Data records
--
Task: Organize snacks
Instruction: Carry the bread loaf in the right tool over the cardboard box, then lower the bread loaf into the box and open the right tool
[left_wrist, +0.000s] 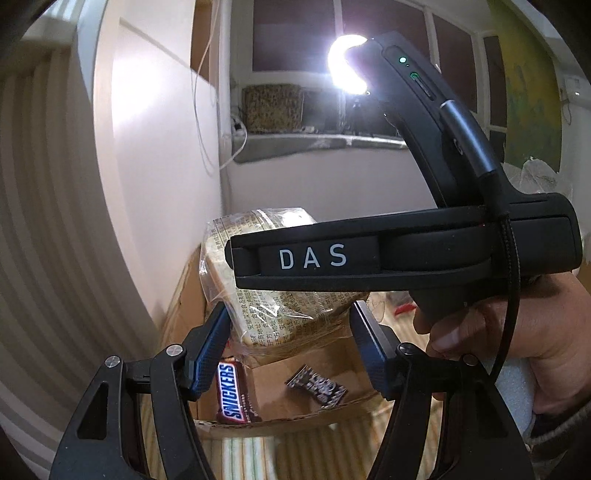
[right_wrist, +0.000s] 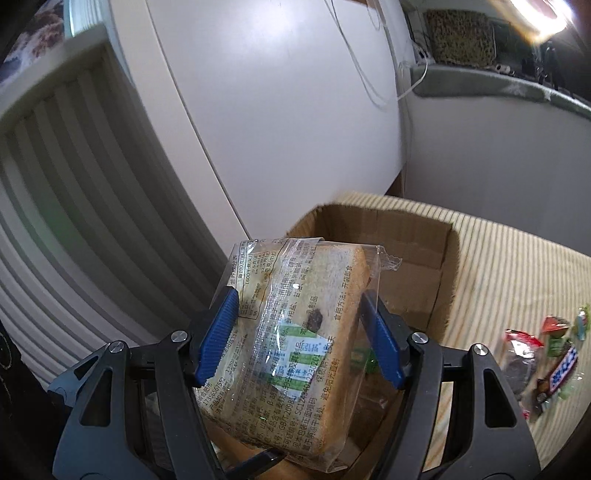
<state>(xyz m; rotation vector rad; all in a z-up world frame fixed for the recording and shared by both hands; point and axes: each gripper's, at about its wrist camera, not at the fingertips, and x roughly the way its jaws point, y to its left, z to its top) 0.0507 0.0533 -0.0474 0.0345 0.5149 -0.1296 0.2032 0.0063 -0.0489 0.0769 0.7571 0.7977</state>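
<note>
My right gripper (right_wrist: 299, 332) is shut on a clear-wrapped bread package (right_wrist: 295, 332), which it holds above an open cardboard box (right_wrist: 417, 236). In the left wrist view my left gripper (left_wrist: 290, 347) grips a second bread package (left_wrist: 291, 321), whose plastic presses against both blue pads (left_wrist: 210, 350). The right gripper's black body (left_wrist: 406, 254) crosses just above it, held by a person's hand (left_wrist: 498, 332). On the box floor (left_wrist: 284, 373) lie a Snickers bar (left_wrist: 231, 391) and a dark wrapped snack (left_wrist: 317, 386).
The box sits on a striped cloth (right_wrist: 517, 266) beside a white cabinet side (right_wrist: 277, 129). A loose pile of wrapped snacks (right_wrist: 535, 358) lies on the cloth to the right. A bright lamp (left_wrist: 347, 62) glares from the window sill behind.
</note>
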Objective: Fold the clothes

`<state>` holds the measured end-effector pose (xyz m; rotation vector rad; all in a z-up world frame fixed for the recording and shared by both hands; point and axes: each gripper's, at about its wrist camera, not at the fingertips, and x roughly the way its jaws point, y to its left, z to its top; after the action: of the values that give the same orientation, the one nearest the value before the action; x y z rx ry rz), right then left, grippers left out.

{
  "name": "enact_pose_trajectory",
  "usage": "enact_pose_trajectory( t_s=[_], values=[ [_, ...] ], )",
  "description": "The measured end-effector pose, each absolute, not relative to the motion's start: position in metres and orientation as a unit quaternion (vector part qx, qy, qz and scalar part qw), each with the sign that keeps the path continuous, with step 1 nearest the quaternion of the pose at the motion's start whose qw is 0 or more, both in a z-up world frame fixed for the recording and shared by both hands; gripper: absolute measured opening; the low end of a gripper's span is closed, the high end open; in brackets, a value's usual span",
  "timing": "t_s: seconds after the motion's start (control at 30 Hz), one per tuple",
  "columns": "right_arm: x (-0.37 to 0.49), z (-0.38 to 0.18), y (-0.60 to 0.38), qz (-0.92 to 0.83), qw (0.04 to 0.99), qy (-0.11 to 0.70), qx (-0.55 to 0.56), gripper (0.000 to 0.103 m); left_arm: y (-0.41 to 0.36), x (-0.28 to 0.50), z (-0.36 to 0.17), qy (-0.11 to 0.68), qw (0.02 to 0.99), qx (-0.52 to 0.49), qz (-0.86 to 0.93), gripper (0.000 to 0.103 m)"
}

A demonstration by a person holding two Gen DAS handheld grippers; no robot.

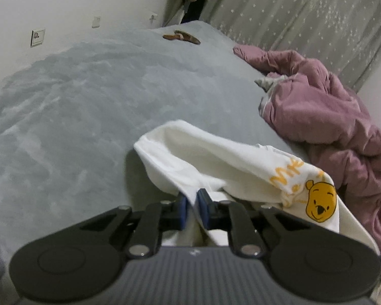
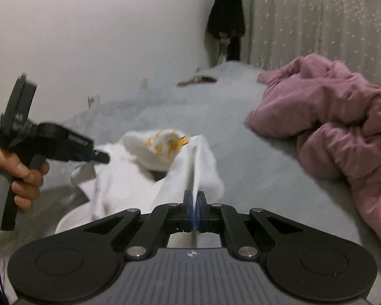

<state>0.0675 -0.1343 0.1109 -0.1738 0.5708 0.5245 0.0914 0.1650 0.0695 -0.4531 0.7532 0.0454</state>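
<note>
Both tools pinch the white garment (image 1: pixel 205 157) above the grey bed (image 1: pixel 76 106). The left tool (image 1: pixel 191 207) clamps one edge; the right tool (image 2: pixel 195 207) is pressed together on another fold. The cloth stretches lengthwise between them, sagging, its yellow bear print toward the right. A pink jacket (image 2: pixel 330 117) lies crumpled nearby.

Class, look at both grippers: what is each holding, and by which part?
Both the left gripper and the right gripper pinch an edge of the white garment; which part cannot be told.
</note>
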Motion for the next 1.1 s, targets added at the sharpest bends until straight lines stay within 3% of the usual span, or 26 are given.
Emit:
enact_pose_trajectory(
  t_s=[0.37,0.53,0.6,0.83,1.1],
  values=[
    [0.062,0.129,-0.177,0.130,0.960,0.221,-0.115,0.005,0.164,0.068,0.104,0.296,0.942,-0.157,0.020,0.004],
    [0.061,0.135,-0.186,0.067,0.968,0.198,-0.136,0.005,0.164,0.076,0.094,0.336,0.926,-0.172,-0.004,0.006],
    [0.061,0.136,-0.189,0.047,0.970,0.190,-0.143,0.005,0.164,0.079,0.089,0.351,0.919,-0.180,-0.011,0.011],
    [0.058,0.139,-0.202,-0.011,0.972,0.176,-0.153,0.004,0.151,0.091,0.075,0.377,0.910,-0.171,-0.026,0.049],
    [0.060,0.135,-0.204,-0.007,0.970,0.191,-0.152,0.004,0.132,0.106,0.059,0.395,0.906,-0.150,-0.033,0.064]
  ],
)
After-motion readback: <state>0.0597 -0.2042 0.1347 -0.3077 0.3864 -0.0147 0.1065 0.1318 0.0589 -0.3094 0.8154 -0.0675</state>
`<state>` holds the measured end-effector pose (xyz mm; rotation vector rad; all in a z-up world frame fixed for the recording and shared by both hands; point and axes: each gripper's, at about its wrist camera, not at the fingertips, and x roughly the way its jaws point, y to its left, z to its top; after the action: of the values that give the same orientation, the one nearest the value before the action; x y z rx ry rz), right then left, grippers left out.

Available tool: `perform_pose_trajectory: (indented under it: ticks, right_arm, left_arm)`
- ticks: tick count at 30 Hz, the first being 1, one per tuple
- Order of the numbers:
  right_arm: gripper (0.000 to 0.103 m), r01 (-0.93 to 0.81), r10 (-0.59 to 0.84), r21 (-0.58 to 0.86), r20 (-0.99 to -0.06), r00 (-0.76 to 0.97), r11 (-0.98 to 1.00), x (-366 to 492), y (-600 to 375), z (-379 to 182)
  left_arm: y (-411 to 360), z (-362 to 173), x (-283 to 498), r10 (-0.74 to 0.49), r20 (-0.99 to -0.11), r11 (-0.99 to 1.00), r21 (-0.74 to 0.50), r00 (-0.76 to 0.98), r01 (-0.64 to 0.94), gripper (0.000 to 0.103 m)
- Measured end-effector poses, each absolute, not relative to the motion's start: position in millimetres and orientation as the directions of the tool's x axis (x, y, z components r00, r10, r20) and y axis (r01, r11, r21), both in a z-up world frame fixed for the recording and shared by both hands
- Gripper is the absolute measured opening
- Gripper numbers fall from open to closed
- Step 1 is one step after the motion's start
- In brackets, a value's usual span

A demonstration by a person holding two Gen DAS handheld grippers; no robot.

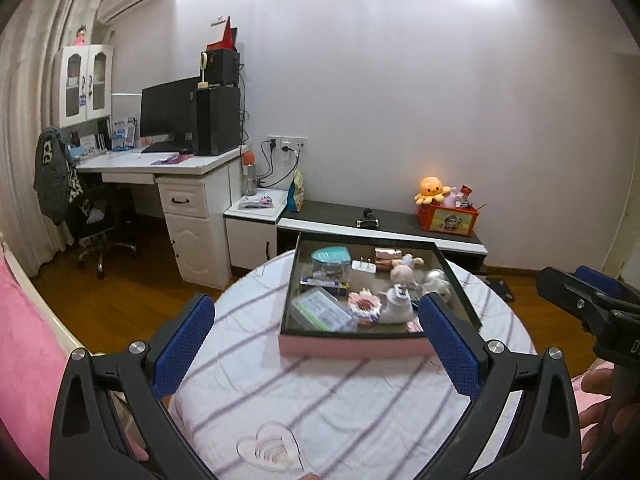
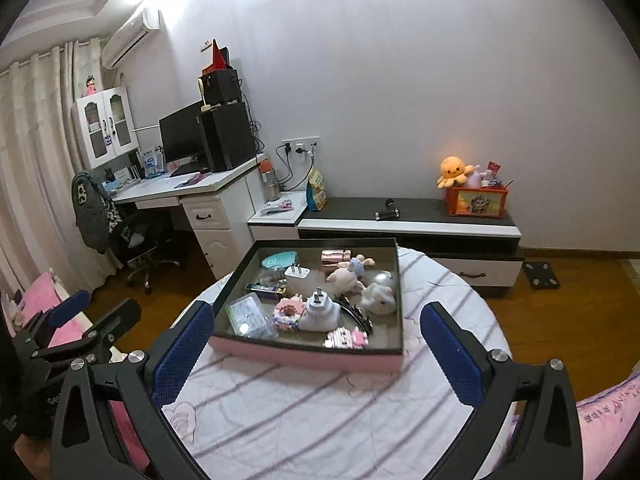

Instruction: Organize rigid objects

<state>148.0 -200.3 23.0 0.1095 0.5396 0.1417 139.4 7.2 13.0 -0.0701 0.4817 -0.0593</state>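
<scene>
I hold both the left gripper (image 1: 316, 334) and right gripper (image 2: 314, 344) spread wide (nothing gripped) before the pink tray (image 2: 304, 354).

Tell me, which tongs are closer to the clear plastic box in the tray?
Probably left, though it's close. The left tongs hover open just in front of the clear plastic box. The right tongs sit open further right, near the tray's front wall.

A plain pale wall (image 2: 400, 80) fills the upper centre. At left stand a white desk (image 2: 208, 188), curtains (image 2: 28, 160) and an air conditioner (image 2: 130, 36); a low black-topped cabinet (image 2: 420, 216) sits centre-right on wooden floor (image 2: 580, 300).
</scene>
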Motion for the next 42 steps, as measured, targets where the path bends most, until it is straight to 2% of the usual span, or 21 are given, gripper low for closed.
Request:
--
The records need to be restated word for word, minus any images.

Task: Organize snacks
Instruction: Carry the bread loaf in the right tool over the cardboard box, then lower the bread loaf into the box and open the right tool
[left_wrist, +0.000s] 
[right_wrist, +0.000s] 
<state>(xyz m; rotation vector rad; all in a z-up world frame fixed for the recording and shared by both hands; point and axes: each gripper's, at about its wrist camera, not at the fingertips, and x roughly the way its jaws point, y to its left, z to its top) 0.0507 0.0533 -0.0474 0.0345 0.5149 -0.1296 0.2032 0.0063 -0.0489 0.0769 0.7571 0.7977</state>
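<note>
My right gripper (right_wrist: 299, 332) is shut on a clear-wrapped bread package (right_wrist: 295, 332), which it holds above an open cardboard box (right_wrist: 417, 236). In the left wrist view my left gripper (left_wrist: 290, 347) grips a second bread package (left_wrist: 291, 321), whose plastic presses against both blue pads (left_wrist: 210, 350). The right gripper's black body (left_wrist: 406, 254) crosses just above it, held by a person's hand (left_wrist: 498, 332). On the box floor (left_wrist: 284, 373) lie a Snickers bar (left_wrist: 231, 391) and a dark wrapped snack (left_wrist: 317, 386).
The box sits on a striped cloth (right_wrist: 517, 266) beside a white cabinet side (right_wrist: 277, 129). A loose pile of wrapped snacks (right_wrist: 535, 358) lies on the cloth to the right. A bright lamp (left_wrist: 347, 62) glares from the window sill behind.
</note>
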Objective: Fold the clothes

`<state>` holds the measured end-effector pose (xyz m; rotation vector rad; all in a z-up world frame fixed for the recording and shared by both hands; point and axes: each gripper's, at about its wrist camera, not at the fingertips, and x roughly the way its jaws point, y to its left, z to its top; after the action: of the values that give the same orientation, the one nearest the value before the action; x y z rx ry rz), right then left, grippers left out.

{
  "name": "enact_pose_trajectory",
  "usage": "enact_pose_trajectory( t_s=[_], values=[ [_, ...] ], )",
  "description": "The measured end-effector pose, each absolute, not relative to the motion's start: position in metres and orientation as a unit quaternion (vector part qx, qy, qz and scalar part qw), each with the sign that keeps the path continuous, with step 1 nearest the quaternion of the pose at the motion's start whose qw is 0 or more, both in a z-up world frame fixed for the recording and shared by both hands; gripper: absolute measured opening; the low end of a gripper's span is closed, the high end open; in brackets, a value's usual span",
  "timing": "t_s: seconds after the motion's start (control at 30 Hz), one per tuple",
  "columns": "right_arm: x (-0.37 to 0.49), z (-0.38 to 0.18), y (-0.60 to 0.38), qz (-0.92 to 0.83), qw (0.04 to 0.99), qy (-0.11 to 0.70), qx (-0.55 to 0.56), gripper (0.000 to 0.103 m); left_arm: y (-0.41 to 0.36), x (-0.28 to 0.50), z (-0.36 to 0.17), qy (-0.11 to 0.68), qw (0.02 to 0.99), qx (-0.52 to 0.49), qz (-0.86 to 0.93), gripper (0.000 to 0.103 m)"
}

A demonstration by a person holding two Gen DAS handheld grippers; no robot.


<state>0.0675 -0.1343 0.1109 -0.1738 0.5708 0.5245 0.0914 0.1650 0.0695 -0.4531 0.7532 0.0454</state>
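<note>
Both tools pinch the white garment (image 1: pixel 205 157) above the grey bed (image 1: pixel 76 106). The left tool (image 1: pixel 191 207) clamps one edge; the right tool (image 2: pixel 195 207) is pressed together on another fold. The cloth stretches lengthwise between them, sagging, its yellow bear print toward the right. A pink jacket (image 2: pixel 330 117) lies crumpled nearby.

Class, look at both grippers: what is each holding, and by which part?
Both the left gripper and the right gripper pinch an edge of the white garment; which part cannot be told.
</note>
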Motion for the next 1.1 s, targets added at the sharpest bends until straight lines stay within 3% of the usual span, or 26 are given.
Emit:
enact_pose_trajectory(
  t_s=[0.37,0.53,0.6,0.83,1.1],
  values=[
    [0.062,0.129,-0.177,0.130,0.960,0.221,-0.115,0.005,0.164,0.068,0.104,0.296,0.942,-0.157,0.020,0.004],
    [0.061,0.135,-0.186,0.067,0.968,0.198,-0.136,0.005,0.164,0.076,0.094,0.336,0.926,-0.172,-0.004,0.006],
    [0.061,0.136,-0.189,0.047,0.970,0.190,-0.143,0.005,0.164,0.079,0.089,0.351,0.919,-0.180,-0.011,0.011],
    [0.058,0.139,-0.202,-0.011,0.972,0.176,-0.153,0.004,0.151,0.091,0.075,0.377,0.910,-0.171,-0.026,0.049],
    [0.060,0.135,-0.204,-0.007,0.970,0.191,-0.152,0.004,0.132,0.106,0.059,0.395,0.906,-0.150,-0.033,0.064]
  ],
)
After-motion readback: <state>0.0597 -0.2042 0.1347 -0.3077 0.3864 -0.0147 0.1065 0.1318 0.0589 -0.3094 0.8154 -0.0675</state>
`<state>` holds the measured end-effector pose (xyz mm; rotation vector rad; all in a z-up world frame fixed for the recording and shared by both hands; point and axes: each gripper's, at about its wrist camera, not at the fingertips, and x roughly the way its jaws point, y to its left, z to its top; after the action: of the values that give the same orientation, the one nearest the value before the action; x y z rx ry rz), right then left, grippers left out.

Available tool: `perform_pose_trajectory: (indented under it: ticks, right_arm, left_arm)`
- ticks: tick count at 30 Hz, the first being 1, one per tuple
- Order of the numbers:
  right_arm: gripper (0.000 to 0.103 m), r01 (-0.93 to 0.81), r10 (-0.59 to 0.84), r21 (-0.58 to 0.86), r20 (-0.99 to -0.06), r00 (-0.76 to 0.97), r11 (-0.98 to 1.00), x (-366 to 492), y (-600 to 375), z (-379 to 182)
  left_arm: y (-411 to 360), z (-362 to 173), x (-283 to 498), r10 (-0.74 to 0.49), r20 (-0.99 to -0.11), r11 (-0.99 to 1.00), r21 (-0.74 to 0.50), r00 (-0.76 to 0.98), r01 (-0.64 to 0.94), gripper (0.000 to 0.103 m)
- Measured end-effector poses, each absolute, not relative to the motion's start: position in millimetres and orientation as the directions of the tool's x axis (x, y, z components r00, r10, r20) and y axis (r01, r11, r21), both in a z-up world frame fixed for the recording and shared by both hands
- Gripper is the absolute measured opening
- Gripper numbers fall from open to closed
- Step 1 is one step after the motion's start
- In brackets, a value's usual span

A demonstration by a person holding two Gen DAS handheld grippers; no robot.


Instruction: Organize rigid objects

<state>148.0 -200.3 23.0 0.1095 0.5396 0.1417 139.4 7.2 13.0 -0.0701 0.4817 -0.0593</state>
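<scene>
I hold both the left gripper (image 1: 316, 334) and right gripper (image 2: 314, 344) spread wide (nothing gripped) before the pink tray (image 2: 304, 354).

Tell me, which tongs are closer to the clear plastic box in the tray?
Probably left, though it's close. The left tongs hover open just in front of the clear plastic box. The right tongs sit open further right, near the tray's front wall.

A plain pale wall (image 2: 400, 80) fills the upper centre. At left stand a white desk (image 2: 208, 188), curtains (image 2: 28, 160) and an air conditioner (image 2: 130, 36); a low black-topped cabinet (image 2: 420, 216) sits centre-right on wooden floor (image 2: 580, 300).
</scene>
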Motion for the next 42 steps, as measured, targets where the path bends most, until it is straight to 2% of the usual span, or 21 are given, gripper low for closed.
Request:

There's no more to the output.